Les ex-Premiers ministres Abdelmalek Sellal et Ahmed Ouyahia ont demandé, chacun à sa manière, la convocation par le juge de l’ex-président Abdelaziz Bouteflika. C’était ce dimanche 1er mars à l’occasion du procès en appel dans l’affaire du montage automobile et le financement du 5ème mandat de Bouteflika.

Abdelmalek Sellal a clairement demandé au juge de convoquer le président déchu comme témoin. Pour lui, le juge devrait convoquer Bouteflika pour confirmer ses dires, notamment quand il dit que sa seule mission était l’application du programme de l’ex-président. A l’époque, le seul pouvoir existant était entre les mains du président, précisait Sellal qui cherchait à se déresponsabiliser dans la passation contraire à la réglementation de nombreux marchés publics.

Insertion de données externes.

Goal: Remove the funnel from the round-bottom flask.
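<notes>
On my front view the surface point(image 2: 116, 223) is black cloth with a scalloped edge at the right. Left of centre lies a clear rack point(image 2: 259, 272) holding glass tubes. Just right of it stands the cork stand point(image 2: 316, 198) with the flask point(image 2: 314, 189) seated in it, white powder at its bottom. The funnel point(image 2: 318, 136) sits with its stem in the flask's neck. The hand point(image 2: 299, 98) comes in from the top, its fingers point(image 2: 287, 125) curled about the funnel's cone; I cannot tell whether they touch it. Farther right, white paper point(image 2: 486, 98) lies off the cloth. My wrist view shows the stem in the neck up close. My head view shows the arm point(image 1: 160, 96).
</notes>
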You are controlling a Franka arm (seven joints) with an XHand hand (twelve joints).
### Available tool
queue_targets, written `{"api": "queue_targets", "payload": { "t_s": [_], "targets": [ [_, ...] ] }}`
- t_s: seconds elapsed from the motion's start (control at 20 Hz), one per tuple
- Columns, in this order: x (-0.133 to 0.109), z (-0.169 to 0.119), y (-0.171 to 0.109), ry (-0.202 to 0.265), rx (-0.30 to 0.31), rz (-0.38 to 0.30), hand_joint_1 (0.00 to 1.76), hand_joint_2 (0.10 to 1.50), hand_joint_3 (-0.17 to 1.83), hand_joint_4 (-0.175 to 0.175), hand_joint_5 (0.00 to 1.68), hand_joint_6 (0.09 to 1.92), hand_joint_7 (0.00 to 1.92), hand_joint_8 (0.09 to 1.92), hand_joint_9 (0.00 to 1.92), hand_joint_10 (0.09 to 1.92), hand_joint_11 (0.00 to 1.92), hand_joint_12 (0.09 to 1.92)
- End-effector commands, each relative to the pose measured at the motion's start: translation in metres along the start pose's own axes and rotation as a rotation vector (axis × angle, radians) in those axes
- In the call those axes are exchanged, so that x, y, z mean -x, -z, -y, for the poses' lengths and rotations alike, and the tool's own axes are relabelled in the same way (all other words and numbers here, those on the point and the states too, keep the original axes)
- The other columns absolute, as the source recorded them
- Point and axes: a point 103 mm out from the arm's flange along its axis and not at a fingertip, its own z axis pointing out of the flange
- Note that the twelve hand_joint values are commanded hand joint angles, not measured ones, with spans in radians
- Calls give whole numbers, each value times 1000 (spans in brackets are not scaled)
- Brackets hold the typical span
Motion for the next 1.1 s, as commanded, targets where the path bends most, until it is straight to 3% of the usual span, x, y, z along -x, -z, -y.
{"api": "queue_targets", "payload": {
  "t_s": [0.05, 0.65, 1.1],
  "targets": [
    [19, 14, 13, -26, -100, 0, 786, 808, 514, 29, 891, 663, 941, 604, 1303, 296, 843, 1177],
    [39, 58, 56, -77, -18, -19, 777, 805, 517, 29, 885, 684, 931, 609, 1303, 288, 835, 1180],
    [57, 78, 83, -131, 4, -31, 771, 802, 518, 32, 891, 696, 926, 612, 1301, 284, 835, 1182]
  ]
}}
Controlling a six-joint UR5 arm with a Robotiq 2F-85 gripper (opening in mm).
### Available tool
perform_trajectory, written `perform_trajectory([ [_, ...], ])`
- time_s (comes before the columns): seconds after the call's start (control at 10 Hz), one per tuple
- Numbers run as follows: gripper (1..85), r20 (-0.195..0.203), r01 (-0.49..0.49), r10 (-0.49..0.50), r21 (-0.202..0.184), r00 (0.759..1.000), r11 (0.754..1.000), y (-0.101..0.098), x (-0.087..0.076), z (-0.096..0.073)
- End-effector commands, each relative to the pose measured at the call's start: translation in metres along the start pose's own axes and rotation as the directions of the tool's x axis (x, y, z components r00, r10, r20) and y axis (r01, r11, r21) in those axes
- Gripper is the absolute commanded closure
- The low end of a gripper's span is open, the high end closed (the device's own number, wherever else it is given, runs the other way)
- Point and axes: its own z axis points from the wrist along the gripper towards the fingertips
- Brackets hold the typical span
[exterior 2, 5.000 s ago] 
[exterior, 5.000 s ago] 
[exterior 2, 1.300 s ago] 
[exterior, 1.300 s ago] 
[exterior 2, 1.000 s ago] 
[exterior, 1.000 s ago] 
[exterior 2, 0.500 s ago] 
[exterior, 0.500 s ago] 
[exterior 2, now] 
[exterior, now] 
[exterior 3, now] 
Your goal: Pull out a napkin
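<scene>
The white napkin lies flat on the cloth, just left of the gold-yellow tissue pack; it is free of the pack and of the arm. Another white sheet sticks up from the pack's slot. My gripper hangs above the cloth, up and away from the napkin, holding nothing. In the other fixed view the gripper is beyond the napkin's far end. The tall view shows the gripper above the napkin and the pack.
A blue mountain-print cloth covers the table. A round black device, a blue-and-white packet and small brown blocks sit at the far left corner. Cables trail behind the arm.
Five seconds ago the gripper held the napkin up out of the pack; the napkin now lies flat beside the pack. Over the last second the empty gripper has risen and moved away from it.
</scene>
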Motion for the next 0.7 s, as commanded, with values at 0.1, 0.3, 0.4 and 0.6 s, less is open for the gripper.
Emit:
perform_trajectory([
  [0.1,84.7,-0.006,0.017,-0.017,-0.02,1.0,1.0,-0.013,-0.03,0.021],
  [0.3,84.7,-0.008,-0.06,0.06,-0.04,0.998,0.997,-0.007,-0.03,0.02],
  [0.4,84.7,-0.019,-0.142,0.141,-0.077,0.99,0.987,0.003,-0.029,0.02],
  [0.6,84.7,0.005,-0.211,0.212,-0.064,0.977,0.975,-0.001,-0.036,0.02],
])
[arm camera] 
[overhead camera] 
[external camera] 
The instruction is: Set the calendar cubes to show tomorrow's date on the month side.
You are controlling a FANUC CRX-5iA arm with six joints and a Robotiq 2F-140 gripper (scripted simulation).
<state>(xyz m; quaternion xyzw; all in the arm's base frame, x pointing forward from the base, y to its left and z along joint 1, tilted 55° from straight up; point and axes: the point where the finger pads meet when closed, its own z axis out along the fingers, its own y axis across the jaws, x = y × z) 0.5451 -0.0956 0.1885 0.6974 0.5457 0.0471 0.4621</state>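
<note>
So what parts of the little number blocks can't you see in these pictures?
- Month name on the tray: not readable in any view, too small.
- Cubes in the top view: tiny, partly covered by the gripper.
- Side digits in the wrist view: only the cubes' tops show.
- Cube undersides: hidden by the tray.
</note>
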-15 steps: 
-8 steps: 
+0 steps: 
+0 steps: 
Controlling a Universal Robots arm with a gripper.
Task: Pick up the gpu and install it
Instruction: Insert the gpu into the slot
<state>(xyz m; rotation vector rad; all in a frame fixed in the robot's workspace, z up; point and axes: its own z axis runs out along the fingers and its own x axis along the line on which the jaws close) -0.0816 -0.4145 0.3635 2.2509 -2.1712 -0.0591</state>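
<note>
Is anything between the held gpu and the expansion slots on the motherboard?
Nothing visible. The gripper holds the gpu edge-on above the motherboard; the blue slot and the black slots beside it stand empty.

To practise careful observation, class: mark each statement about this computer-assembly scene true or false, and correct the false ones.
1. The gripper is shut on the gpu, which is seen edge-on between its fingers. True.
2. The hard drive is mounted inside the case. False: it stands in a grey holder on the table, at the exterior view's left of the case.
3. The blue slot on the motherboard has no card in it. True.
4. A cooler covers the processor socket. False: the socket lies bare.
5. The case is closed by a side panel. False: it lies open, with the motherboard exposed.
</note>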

De son côté, Ahmed Ouyahia n’a pas été aussi direct. Dans une réponse très subtile à une question sur les affaires florissantes de ses enfants, il n’a pas hésité à citer l’ex-président Abdelaziz Bouteflika et les services de la présidence. L’ex-chef du gouvernement n’est cependant pas allé jusqu’à demander au juge de convoquer Bouteflika.

Ouyahia aussi implique Bouteflika

A propos des sociétés détenues par ses enfants, Ahmed Ouyahia affirmera qu’il avait informé oralement le président de la République. Il ajoutera que les services de la présidence étaient au courant également. Histoire de suggérer au juge de convoquer l’ex-président s’il veut confirmer l’information.

Par ailleurs, lors de ce procès en appel à la Cour d’Alger, Ahmed Ouyahia a aussi eu à réponse à des questions sur ses différents comptes bancaires. Le juge reprochait à l’ex-patron du RND de ne pas avoir déclaré l’existence d’un compte bancaire contenant la somme de 30 milliards de centimes. Sur le sujet, il réfutera l’accusation de fausse déclaration. Ouyahia dira qu’il a simplement oublié de déclarer cette somme.